Perhaps it's your perception of 'natural horsemanship', as there are a wide variety of different styles, as with 'traditionalists', some that (despite calling getting firm 'promises') are quite firm disciplinarians as a matter of course. But regardless of style, whether you're 'traditional', a 'Parelli-ite', a 'Clicker Trainer', etc, you'll be effective, with biting behaviour or otherwise if you're any good & not effective regardless of not 'sparing the rod' if you're not skilled & savvy with training.



> but it seems as if nothing else really works for my horse.


I personally don't have a problem with punishment in the least, be that in the form of whips or otherwise, ***So long as it is used appropriately, instantly, with understanding & consideration of the cons as well as pros***. So saying, punishment takes a very small part in my dealings with animals, but it's still a 'tool in the box' that I see as sometimes appropriate. 

Learning the principles of behavioural psychology(not half as heavy as it sounds!:wink would give you the understanding of when to be, why to be... or why not, effectively & fairly. A fantastic & easy to read(reads like a novel) book on the subject is "Don't Shoot The Dog"(not about dogs specifically) by Karen Pryor.



> In the sport of endurance, the Arabian is not considered really mature, physically or emotionally, to handle 100 milers until 7, 8, or better, 10 years of age. We frequently see riders enjoying their beloved well into mid-20's


Looking at research from people such as Dr Bennett, Sharon May Davis, etc, no horse of any breed is mature physically until around 7yo & I think it's the idea of endurance horses being 'late starters' that is a huge factor in them tending to be longer lived(working lives) than many.... and the endurance training - lots of exercise is good for us all!



> So, just as in children, where to spare the rod is to spoil the child; so it would be if your trained your young horse too softly and gray-like. ie must be "black and white" with very clear signals and messages.


Agree thoroughly with that too, but don't believe it applies any more so to Arabs than others.:wink:



> I agree that hitting isn't effective, you can block his nips by anticipating them and this may sound wierd but it can work: when he nips at you, bite him back


Was inclined to agree with you.... till the latter part of this sentence!:lol: Aside from not really liking the thought of a mouthful of hair & dust, I wouldn't bite for the same reason as I wouldn't hit for this behaviour. Horses often see this as you wanting to play their games or challenge them & will often also 'up the ante'. Instead, along with training alternative desirable behaviour, punishment I would use in this behaviour would come at the time of his biting, to make it unpleasant, not retaliatory after he's done it. Eg ultimately I would have something pointy or prickly(say a wire brush) in my hand/on my arm when I blocked him.



> He seems to know I am dominant but wants to test me. If I push him away he immediately tries again.
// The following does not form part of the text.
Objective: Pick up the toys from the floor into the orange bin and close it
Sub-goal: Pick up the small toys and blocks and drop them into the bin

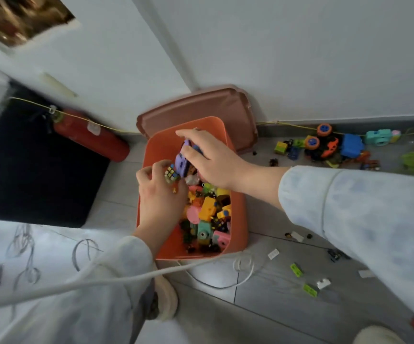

I personally think there's a big difference between dominance & being respected as a worth leader. Dominant & aspiring to dominance horses are always challenging eachother, playing games of 'one upmanship', whereas leaders don't tend to indulge in these games.



> He seems to understand better if I "punish" the offending body part. It is difficult because he is just a mouthy horse in general. He loves chewing on, picking up, and biting EVERYTHING.... so I guess the main struggle is establishing where he CAN and CANNOT put his teeth, and when.


I think the last bit is right on the money and as strange as it may seem, I find treat training to be a really good method of teaching mouthy horses The Rules. Of course, as with everything, consistency is a huge key & you need to ensure that 'bad' behaviour is NEVER reinforced, but teaching him that alternate 'manners' very often will 'work' for him will get him really thinking!:wink: Oh & I think 'punishing the offending bodypart' works because it's as much about timing - if you're going to punish(or reward for that matter) it needs to happen *at the time of* the behaviour, not after it's happened. My 'way' is to focus on teaching & reinforcing 'good' behaviour, but being ready & prepared to punish the 'bad' where I see it necessary or helpful to do so.

Anyway, they're just my thoughts on all that's been said. Hope you can get something out of it!


----------